Das Internet allein ist nicht das Problem, sondern vielmehr unser eigenes Surfverhalten. Wir verbringen viele Stunden vor dem Bildschirm – häufig sogar länger als geplant. Kaum vibriert, klingelt oder leuchtet das Smartphone auf, schon macht sich ein Gefühl von Unruhe breit. Wir stehen nonstop unter dem Druck, nichts verpassen zu wollen. FOMO – das steht für Fear of missing out – ist heutzutage ein weitverbreitetes Phänomen.

Was „Dauersurfen“ mit uns macht

Ein zu intensiver und hoher Internetkonsum zieht nachweislich körperliche und psychische Belastungen nach sich. Wer jeden Tag viel Zeit vorm Display hängt (fünf Stunden am Tag und mehr), leidet deutlich häufiger unter Nervosität beziehungsweise Gereiztheit (38 Prozent) oder sogar Depressionen (40 Prozent). Über die Hälfte der Viel-Surfer hat außerdem mit Muskelverspannungen wie beispielsweise Nacken- oder Rückenschmerzen zu kämpfen. Doch warum tun wir uns eigentlich so schwer damit, öfters mal abzuschalten?

Das Streben nach Anerkennung

Vor allem der Smartphone-Boom der letzten Jahre hat unser Internetkonsumverhalten verändert. Dahinter steckt ein Belohnungsprinzip: Denn jede Messenger-Nachricht oder jedes „Like“ wecken das Gefühl von „Jemand denkt an mich“ oder Anerkennung. Bei sozialen Wesen wie uns sorgt das für ordentlich Glücksgefühle. Und das ist auch das Ziel, erklärt Dr. Ines Sura, Professorin für Medienpädagogik und Medienbildung: „Viele Online-Angebote sind so konzipiert, dass sie die Menschen möglichst lange an den Bildschirm fesseln.“

Social Media als Fenster zur Welt

Vor allem soziale Netzwerke wie WhatsApp, Facebook oder Instagram verleiten uns häufig zum „Rumdaddeln“. Das ist praktisch, denn wir können unabhängig von Zeit und Raum mit unserer Umwelt kommunizieren. Das Smartphone verbindet uns also binnen Sekunden mit anderen Menschen. Trotzdem können wir uns nicht glücklich „liken“: Studien zeigen, dass es einen Zusammenhang zwischen Social-Media-Nutzung und depressiven Verstimmungen gibt.

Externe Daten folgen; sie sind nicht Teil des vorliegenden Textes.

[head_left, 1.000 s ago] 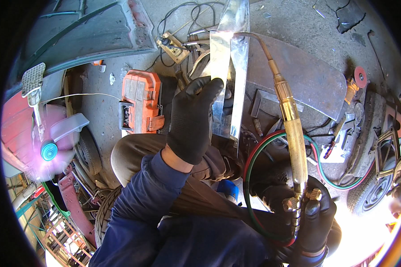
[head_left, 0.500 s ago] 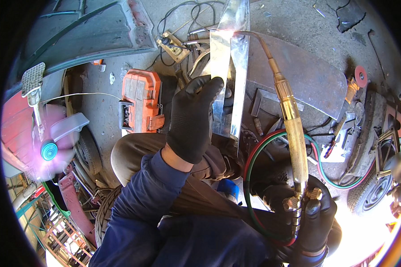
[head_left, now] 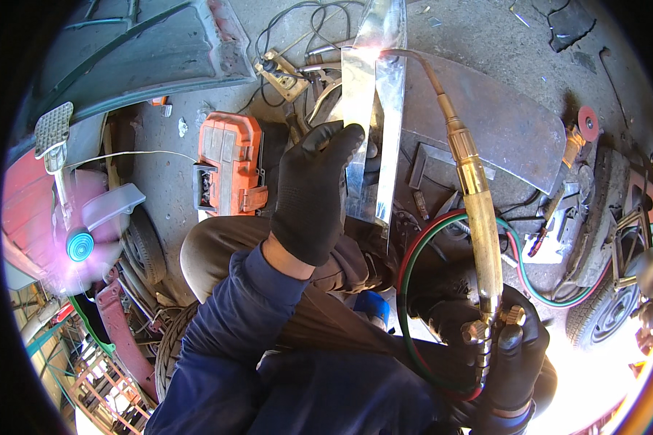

Vor allem der ständige Vergleich mit anderen oder der raue Ton in sozialen Netzwerken können einem zu schaffen machen.

Lieber bewusst statt mit Frust

Was wir also brauchen, ist eine digitale Balance. Es hilft nichts, das Internet zu verteufeln. Wir können allerdings darauf achtgeben, dass wir es bewusster und achtsamer nutzen. Das bedeutet: Bestimmte Rituale oder neue Gewohnheiten etablieren, beispielsweise indem man sich feste Zeiten setzt, in denen man Mails oder Nachrichten beantwortet. Auch bestimmte Regeln können helfen, wie etwa ein medienfreies gemeinsames Abendessen. Falls Ihnen das schwerfällt, können Sie sich auch austricksen: Einfach das Handy in einen anderen Raum legen oder bei einem Treffen in der Tasche lassen. So sind Sie nicht ständig versucht, sich mit einem Blick darauf ablenken zu lassen.